*Assignment:* Go over the entries and report the lines where the word "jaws" occurs.

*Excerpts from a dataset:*
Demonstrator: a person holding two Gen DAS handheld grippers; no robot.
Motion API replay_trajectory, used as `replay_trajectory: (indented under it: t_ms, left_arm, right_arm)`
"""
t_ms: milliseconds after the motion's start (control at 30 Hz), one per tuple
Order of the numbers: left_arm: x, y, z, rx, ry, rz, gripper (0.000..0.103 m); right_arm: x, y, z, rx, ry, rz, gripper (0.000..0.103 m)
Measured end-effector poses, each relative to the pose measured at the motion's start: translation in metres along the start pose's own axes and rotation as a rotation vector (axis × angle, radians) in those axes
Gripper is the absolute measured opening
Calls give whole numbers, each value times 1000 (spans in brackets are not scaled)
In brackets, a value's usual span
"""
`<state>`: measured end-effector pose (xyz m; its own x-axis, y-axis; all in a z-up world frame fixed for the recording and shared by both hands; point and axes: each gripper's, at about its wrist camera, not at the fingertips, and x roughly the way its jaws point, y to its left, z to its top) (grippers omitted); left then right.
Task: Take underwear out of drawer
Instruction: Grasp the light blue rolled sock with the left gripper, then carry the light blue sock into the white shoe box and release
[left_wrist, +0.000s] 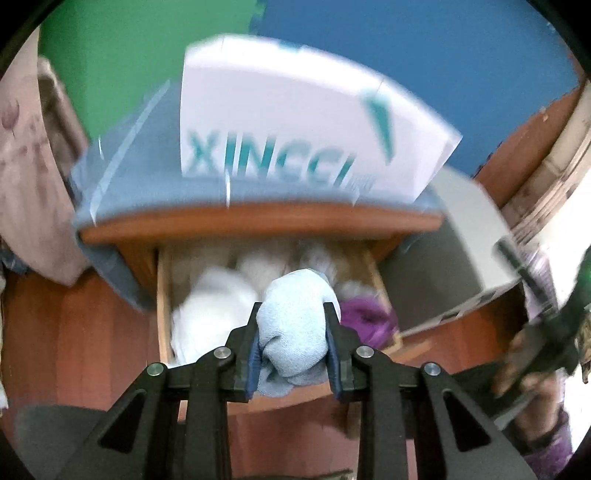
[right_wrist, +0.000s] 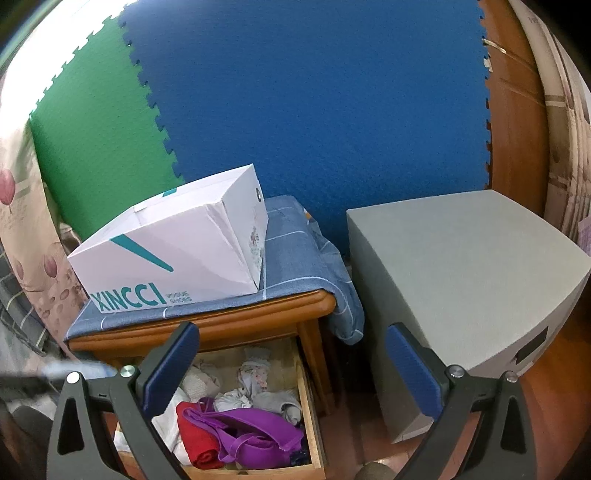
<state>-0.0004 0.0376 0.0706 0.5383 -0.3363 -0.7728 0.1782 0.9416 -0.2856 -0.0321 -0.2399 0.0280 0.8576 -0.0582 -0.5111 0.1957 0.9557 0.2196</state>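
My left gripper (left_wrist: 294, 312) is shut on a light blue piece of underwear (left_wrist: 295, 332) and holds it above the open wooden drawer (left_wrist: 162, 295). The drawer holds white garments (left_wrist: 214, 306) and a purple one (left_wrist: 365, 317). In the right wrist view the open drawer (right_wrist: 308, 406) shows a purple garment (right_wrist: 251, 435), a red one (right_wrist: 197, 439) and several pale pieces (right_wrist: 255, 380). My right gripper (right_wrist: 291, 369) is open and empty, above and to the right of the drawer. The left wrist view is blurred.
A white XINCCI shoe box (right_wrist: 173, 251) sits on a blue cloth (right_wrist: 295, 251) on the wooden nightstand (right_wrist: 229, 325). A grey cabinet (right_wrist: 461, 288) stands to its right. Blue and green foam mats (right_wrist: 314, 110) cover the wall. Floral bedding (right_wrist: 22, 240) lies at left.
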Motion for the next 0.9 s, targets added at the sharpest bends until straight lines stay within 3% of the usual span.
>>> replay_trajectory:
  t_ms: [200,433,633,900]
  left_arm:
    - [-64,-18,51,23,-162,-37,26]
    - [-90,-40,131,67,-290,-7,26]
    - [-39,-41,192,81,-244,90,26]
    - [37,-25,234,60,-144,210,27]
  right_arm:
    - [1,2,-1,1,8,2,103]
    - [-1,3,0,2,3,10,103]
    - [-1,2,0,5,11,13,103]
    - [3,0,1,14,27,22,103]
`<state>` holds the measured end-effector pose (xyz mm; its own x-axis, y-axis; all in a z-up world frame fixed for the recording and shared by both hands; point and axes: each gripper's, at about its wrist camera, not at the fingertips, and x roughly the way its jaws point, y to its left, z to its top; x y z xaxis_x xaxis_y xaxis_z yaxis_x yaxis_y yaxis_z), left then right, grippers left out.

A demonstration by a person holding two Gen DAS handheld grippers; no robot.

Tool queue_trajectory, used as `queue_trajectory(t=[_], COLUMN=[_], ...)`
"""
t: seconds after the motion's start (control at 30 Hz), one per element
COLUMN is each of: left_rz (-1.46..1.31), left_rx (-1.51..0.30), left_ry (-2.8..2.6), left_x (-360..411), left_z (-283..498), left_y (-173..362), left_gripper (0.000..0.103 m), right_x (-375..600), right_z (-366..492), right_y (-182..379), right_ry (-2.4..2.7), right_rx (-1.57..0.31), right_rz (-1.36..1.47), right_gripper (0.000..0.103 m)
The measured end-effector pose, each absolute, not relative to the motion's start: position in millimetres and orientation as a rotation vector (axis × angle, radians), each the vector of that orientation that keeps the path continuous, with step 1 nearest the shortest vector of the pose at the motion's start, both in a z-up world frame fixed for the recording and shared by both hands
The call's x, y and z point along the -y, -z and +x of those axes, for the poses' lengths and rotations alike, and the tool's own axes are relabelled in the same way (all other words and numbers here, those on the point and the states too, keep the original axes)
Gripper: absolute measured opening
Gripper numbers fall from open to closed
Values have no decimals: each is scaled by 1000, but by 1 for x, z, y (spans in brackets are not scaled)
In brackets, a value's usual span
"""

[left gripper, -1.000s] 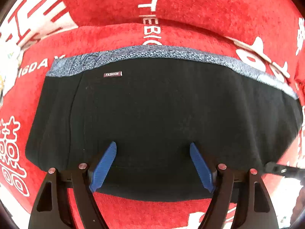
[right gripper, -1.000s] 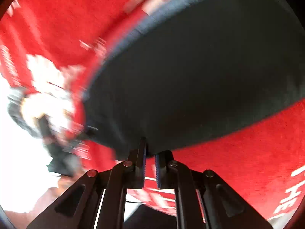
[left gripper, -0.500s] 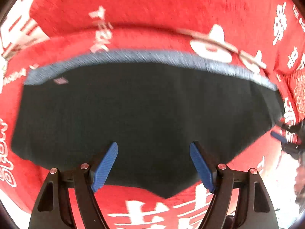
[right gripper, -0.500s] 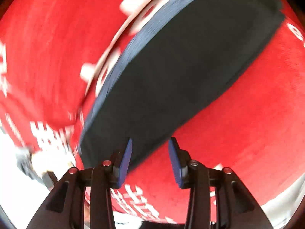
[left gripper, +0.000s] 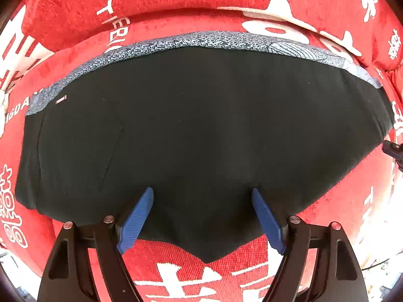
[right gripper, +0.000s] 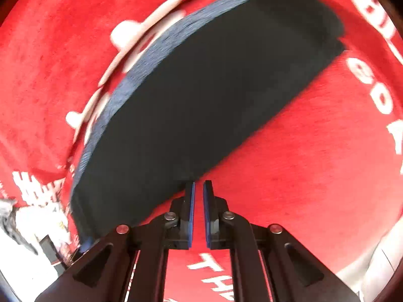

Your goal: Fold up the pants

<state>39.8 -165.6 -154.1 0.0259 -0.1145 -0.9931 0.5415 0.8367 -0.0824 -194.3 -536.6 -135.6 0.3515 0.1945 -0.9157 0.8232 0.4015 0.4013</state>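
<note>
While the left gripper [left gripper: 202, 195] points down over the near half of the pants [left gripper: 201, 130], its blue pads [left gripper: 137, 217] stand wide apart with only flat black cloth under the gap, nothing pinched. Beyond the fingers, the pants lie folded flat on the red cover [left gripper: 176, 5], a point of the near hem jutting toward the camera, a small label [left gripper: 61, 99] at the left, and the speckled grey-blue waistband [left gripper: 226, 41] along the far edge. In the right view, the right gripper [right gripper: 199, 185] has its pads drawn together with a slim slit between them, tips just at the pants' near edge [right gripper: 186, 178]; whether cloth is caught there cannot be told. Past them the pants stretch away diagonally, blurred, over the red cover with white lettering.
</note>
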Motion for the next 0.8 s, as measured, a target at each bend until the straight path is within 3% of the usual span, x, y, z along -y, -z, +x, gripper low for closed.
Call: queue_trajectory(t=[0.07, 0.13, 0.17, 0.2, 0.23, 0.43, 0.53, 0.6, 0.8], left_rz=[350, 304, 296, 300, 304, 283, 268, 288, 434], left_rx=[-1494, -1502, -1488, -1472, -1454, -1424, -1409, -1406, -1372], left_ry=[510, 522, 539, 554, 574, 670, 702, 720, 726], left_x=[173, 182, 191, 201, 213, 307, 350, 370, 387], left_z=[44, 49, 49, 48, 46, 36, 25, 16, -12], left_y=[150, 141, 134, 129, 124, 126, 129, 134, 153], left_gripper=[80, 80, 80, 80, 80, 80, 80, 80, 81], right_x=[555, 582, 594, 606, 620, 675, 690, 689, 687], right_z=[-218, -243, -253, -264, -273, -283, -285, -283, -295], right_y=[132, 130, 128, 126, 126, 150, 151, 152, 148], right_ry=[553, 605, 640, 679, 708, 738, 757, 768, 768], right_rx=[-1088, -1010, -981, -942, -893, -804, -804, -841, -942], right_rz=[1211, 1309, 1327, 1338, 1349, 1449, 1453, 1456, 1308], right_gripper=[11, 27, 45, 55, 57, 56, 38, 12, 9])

*Solved problem:*
`<state>`: measured end-effector pose (xyz m; its own x-axis, y-axis; all in a z-up world frame fixed for the recording and shared by both hands; point and axes: each gripper's, at about its wrist camera, not at the fingertips, and x roughly the way its jaws point, y to its left, z to its top) (grippers omitted); left then right.
`<state>` holds the measured end-effector pose (xyz mm; its own x-axis, y-axis; all in a z-up world frame fixed for the recording and shared by both hands; point and axes: each gripper's, at about its wrist camera, not at the fingertips, and x roughly the way its jaws point, y to its left, z to its top; x y z xaxis_x xaxis_y xaxis_z yaxis_x yaxis_y yaxis_z), left then right, grippers left out.

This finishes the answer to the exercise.